→ **Goal of the exercise**:
The printed result should hold only the lines from the opening of the data through the line bearing "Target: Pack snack", exactly as given and without pictures.

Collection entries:

================

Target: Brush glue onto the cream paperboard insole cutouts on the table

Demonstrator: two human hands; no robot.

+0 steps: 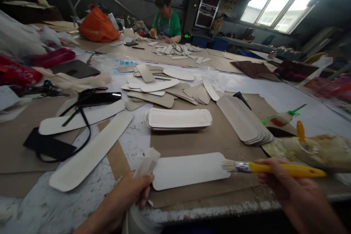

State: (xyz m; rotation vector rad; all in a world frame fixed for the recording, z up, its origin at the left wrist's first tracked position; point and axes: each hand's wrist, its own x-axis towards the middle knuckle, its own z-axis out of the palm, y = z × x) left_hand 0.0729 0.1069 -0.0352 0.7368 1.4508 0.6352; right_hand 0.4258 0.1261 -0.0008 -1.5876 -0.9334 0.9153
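Note:
My right hand [285, 179] is closed round the yellow handle of a paintbrush [263, 168]. The brush's pale bristles meet the right end of a white, round-cornered panel [189, 171] lying flat on brown sheet material. My left hand [128, 193] pinches a pale, flexible strip [148, 161] at the panel's left end. The strip's lower part seems to hang below the hand, blurred. Beyond the panel sits a neat stack of white oblong pieces [179, 119]. Another stack of greyish pieces [242, 119] fans out to its right.
Loose pieces [164, 91] are heaped farther back. At right, a yellow-handled brush [301, 131] stands in a glue-crusted container [315, 150]. Two long white pieces [91, 151], a phone [101, 98] and black straps lie left. Across the table, a person in green [174, 23] handles pieces.

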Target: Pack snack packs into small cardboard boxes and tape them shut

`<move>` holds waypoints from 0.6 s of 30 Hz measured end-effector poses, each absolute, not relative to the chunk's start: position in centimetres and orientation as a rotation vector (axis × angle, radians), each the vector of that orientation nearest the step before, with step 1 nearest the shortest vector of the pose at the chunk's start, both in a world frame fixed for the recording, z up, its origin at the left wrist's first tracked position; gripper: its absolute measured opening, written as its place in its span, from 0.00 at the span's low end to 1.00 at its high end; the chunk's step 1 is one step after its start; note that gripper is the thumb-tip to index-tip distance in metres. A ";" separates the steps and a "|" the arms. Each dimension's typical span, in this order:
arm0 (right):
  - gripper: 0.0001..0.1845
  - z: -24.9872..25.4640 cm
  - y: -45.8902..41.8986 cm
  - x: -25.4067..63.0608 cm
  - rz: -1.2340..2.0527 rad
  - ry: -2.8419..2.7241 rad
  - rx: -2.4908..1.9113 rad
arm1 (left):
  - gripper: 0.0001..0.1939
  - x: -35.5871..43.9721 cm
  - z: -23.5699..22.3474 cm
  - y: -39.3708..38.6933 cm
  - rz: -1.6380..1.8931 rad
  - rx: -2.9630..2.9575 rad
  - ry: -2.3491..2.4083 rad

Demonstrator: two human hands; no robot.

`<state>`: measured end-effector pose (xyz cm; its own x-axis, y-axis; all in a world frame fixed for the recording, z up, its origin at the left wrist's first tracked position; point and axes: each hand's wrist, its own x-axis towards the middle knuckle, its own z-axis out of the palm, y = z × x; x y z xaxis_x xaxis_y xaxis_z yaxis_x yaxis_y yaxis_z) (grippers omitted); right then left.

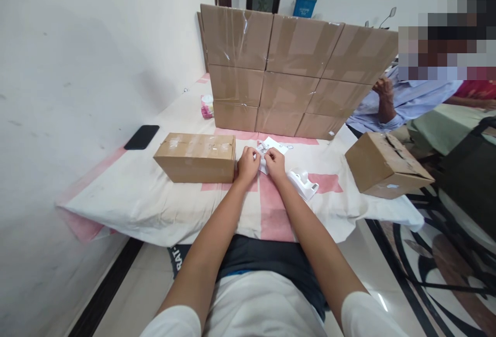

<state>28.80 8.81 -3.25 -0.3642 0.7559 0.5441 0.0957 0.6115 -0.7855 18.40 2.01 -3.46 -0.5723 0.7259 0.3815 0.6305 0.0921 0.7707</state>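
Observation:
Over the cloth-covered table, my left hand [248,164] and my right hand [275,163] are close together with fingers pinched. Between and under the fingertips lie white papers [272,144] with some dark print. Whatever each pinch holds is too small to make out. Just left of my left hand is a closed, taped cardboard box [194,160], with its right end beside the wrist. A white tape dispenser [304,186] rests on the cloth to the right of my right forearm.
Several taped cartons [287,76] form a wall behind my hands. Another carton [387,164] stands at the right table edge. A dark phone [142,137] and a pink-and-white packet [207,106] lie leftward. A person in a blue shirt [414,96] sits at the right.

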 end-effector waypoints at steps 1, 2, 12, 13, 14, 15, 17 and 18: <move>0.09 -3.2 8.8 28.9 0.828 -1.817 -0.694 | 0.06 18.1 -3.6 2.1 1.524 1.377 2.243; 0.09 -3.2 8.8 29.0 0.833 -1.795 -0.706 | 0.07 17.8 -3.7 2.3 1.551 1.338 2.245; 0.06 -3.6 9.2 28.9 0.980 -1.755 -0.729 | 0.07 16.1 -4.6 2.8 1.739 1.277 2.072; 0.07 -3.7 9.2 28.8 0.992 -1.761 -0.727 | 0.07 16.3 -4.6 2.8 1.745 1.305 2.046; 0.08 -3.7 9.3 28.7 1.001 -1.765 -0.726 | 0.07 16.4 -4.7 2.8 1.752 1.330 2.023; 0.09 -3.8 9.3 28.7 1.008 -1.767 -0.726 | 0.07 16.5 -4.8 2.9 1.758 1.351 2.005; 0.10 -3.8 9.3 28.7 1.018 -1.774 -0.721 | 0.07 16.6 -4.9 2.9 1.772 1.374 1.983; 0.11 -3.8 9.3 28.8 1.022 -1.779 -0.717 | 0.07 16.6 -4.9 2.9 1.778 1.377 1.979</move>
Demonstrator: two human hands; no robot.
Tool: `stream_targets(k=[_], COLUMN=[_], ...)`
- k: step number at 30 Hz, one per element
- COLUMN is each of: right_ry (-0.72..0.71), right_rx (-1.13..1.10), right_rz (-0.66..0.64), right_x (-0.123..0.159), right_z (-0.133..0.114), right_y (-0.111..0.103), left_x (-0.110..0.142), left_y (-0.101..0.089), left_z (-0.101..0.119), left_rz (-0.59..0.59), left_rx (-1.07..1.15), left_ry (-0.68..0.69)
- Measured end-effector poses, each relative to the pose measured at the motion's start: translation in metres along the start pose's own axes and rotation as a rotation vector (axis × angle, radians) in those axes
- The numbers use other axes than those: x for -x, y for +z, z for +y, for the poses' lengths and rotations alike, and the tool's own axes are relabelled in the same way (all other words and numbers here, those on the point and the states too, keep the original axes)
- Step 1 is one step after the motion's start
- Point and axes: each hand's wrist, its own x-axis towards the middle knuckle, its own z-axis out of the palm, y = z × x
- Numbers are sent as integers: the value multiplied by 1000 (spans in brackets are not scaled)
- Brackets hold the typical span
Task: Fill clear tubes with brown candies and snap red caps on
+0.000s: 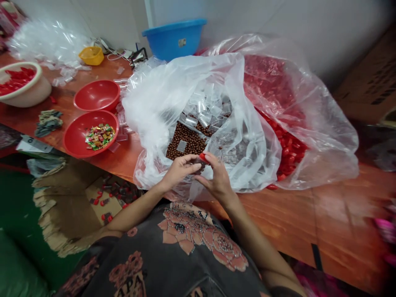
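Over the front of a white plastic bag (154, 111), my left hand (179, 171) is closed around a small clear container (200, 163) with dark contents. My right hand (218, 179) pinches the red cap (203, 156) at the container's upper end; whether the cap is fully seated cannot be told. Part of the container is hidden by the fingers. Just beyond my hands, many small brown balls (188, 138) lie in the open bag. Clear empty containers (202, 107) are heaped behind and among them.
A clear bag of red caps (287, 152) stands to the right. Leftward are a red bowl of wrapped pieces (72, 138), another red bowl (97, 95) and a white tub (37, 88). A blue basin (173, 39) stands behind. Below the table edge, a cardboard box (64, 210) holds red-capped containers.
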Motion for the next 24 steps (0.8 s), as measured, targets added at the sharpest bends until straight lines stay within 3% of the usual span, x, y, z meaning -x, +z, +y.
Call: stream_targets(k=[4, 7, 10, 12, 16, 19, 22, 24], right_ry=[-30, -50, -23, 37, 266, 321, 306, 312], right_rx=[-14, 11, -29, -42, 222, 390, 415, 394], right_rz=[12, 6, -146, -231, -108, -189, -298, -298], right_x=[4, 3, -5, -12, -24, -24, -22, -22], right_z=[-7, -9, -3, 12, 62, 95, 106, 102], right_y=[18, 23, 13, 1, -19, -18, -12, -11], left_x=[-3, -6, -7, -7, -8, -11, -14, -16], left_y=[9, 14, 12, 9, 2, 0, -2, -3], left_z=[-16, -28, -31, -28, -18, -16, -18, -19], left_rz=[64, 152, 253, 261, 208, 187, 166, 150], left_rx=[138, 125, 78, 43, -5, -15, -11, -23], left_ry=[-13, -5, 18, 16, -31, -31, -35, -43])
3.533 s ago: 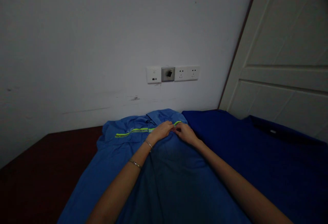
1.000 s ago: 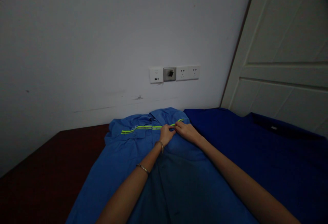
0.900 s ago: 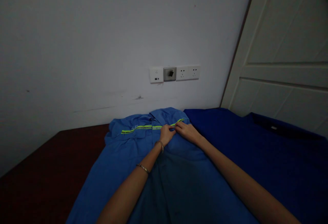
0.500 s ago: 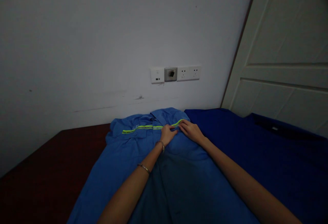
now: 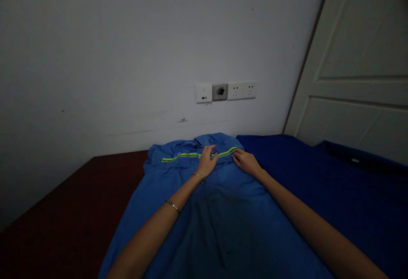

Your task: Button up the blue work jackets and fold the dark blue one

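Note:
A blue work shirt (image 5: 178,189) lies spread on the table, its collar end toward the wall. A yellow-green and grey reflective strip (image 5: 188,155) crosses its chest. My left hand (image 5: 208,162) is over the middle of that strip, fingers apart, holding nothing that I can see. At the strip's right end, my right hand (image 5: 247,162) rests at the shirt's edge with its fingers bent together; whether cloth is pinched between them is hard to make out. Shadow darkens the lower middle of the shirt.
A darker blue cloth (image 5: 306,181) covers the right side. Dark red tabletop (image 5: 95,202) shows on the left. Behind stands a white wall with a row of sockets (image 5: 241,91), and a pale panelled door (image 5: 360,87) is at the right.
My hands, earlier close together at the strip's right part, have moved apart. The left fingers have spread; the right hand has shifted right along the strip. The view has turned slightly left.

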### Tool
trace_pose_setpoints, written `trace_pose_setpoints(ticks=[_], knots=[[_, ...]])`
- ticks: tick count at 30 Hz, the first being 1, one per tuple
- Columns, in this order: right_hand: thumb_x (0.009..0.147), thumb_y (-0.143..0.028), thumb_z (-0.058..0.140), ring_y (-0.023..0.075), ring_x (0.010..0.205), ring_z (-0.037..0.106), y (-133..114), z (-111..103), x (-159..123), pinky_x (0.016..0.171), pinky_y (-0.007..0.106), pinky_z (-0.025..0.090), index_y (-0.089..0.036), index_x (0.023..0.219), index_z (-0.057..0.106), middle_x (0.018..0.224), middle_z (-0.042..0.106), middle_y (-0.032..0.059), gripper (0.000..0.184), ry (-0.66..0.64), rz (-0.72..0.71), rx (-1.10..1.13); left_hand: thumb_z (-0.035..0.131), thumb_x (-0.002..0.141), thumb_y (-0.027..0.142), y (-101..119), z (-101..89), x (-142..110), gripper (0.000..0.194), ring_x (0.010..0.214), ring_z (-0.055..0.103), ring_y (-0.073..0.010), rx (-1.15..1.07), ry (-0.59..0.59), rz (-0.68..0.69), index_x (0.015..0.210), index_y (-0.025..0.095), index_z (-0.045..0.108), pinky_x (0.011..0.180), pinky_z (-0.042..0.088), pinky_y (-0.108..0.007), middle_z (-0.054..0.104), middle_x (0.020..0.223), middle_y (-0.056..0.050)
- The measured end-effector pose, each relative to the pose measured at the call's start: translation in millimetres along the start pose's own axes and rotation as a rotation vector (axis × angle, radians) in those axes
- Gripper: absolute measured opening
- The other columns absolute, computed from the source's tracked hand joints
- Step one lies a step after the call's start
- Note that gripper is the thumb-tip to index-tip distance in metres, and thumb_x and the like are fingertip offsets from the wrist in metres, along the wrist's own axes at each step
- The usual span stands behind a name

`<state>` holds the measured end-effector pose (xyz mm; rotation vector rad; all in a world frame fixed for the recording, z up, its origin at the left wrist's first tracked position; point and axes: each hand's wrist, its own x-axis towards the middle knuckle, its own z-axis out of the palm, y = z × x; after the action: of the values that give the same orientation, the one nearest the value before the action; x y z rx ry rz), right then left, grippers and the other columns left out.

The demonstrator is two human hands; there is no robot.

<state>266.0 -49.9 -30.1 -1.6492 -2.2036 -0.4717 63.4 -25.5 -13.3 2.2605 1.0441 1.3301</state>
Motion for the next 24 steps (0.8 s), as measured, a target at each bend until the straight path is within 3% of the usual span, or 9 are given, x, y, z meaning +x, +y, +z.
trace_pose_setpoints(ticks=[6,13,15,18,20,24], knots=[[0.090,-0.028,0.033,0.0181,0.086,0.060,-4.9,-2.9,0.0,0.067,0.024,0.044,-0.015,0.094,0.061,0.100,0.061,0.0094,0.031,-0.035,0.053,-0.008,0.046,0.075,0.010,-8.4,-46.6,-14.0,0.043,0.068,0.052,-0.0100,-0.041,0.021,-0.154,0.118,0.015,0.043,0.065,0.045,-0.023,0.056,0.095,-0.005],[0.087,-0.029,0.033,0.0237,0.084,0.061,-45.0,-28.8,-6.4,0.070,0.030,0.044,-0.011,0.086,0.064,0.091,0.064,0.0145,0.036,-0.227,0.309,-0.042,0.045,0.069,0.004,-17.7,-82.8,-46.2,0.036,0.064,0.050,-0.0097,0.075,-0.149,-0.165,0.101,0.014,0.057,0.064,0.042,-0.022,0.060,0.082,-0.001],[0.087,-0.027,0.033,0.0238,0.087,0.060,-66.3,-39.7,-10.6,0.072,0.030,0.043,-0.011,0.087,0.064,0.092,0.064,0.0153,0.035,-0.248,0.271,-0.023,0.045,0.069,0.004,-19.2,-88.1,-53.2,0.030,0.067,0.052,-0.0114,0.114,-0.203,-0.145,0.092,0.014,0.061,0.065,0.042,-0.023,0.060,0.079,-0.002],[0.086,-0.025,0.036,0.0221,0.098,0.055,-101.3,-53.2,-15.8,0.075,0.027,0.042,-0.014,0.092,0.062,0.097,0.063,0.0131,0.029,-0.207,0.094,0.054,0.046,0.068,0.004,-21.5,-90.6,-61.2,0.027,0.069,0.052,-0.0126,0.169,-0.251,-0.146,0.085,0.014,0.064,0.067,0.042,-0.024,0.060,0.079,-0.003],[0.085,-0.024,0.037,0.0214,0.097,0.055,-123.4,-57.6,-17.1,0.075,0.026,0.042,-0.015,0.093,0.062,0.095,0.064,0.0112,0.027,-0.189,0.024,0.090,0.046,0.068,0.004,-22.7,-89.3,-66.0,0.028,0.069,0.052,-0.0129,0.197,-0.258,-0.157,0.087,0.014,0.064,0.069,0.043,-0.026,0.059,0.080,-0.003],[0.084,-0.029,0.040,0.0217,0.089,0.058,-157.3,-55.1,-15.0,0.071,0.027,0.044,-0.015,0.093,0.062,0.092,0.064,0.0116,0.028,-0.217,0.014,0.109,0.047,0.066,0.002,-21.5,-84.0,-77.1,0.035,0.074,0.052,-0.0134,0.191,-0.235,-0.169,0.097,0.012,0.059,0.074,0.043,-0.028,0.058,0.089,-0.005]])
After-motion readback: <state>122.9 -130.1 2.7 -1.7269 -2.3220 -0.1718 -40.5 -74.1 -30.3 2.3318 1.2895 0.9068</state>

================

→ **Result of this exercise**:
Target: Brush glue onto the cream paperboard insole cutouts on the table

Demonstrator: two human hands; no robot.

+0 steps: 

State: (xyz m; rotation vector rad; all in a world frame fixed for the recording, z up, its origin at the left wrist's first tracked position; point and axes: each hand's wrist, its own x-axis towards the middle knuckle, its own z-axis out of the palm, y = z × x) left_hand 0.0729 0.1069 -0.0352 0.7368 1.4508 0.6352; right_hand 0.4258 0.1261 -0.0008 -1.5876 -0.9334 0.9153
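Note:
My right hand [285, 179] is closed round the yellow handle of a paintbrush [263, 168]. The brush's pale bristles meet the right end of a white, round-cornered panel [189, 171] lying flat on brown sheet material. My left hand [128, 193] pinches a pale, flexible strip [148, 161] at the panel's left end. The strip's lower part seems to hang below the hand, blurred. Beyond the panel sits a neat stack of white oblong pieces [179, 119]. Another stack of greyish pieces [242, 119] fans out to its right.
Loose pieces [164, 91] are heaped farther back. At right, a yellow-handled brush [301, 131] stands in a glue-crusted container [315, 150]. Two long white pieces [91, 151], a phone [101, 98] and black straps lie left. Across the table, a person in green [174, 23] handles pieces.
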
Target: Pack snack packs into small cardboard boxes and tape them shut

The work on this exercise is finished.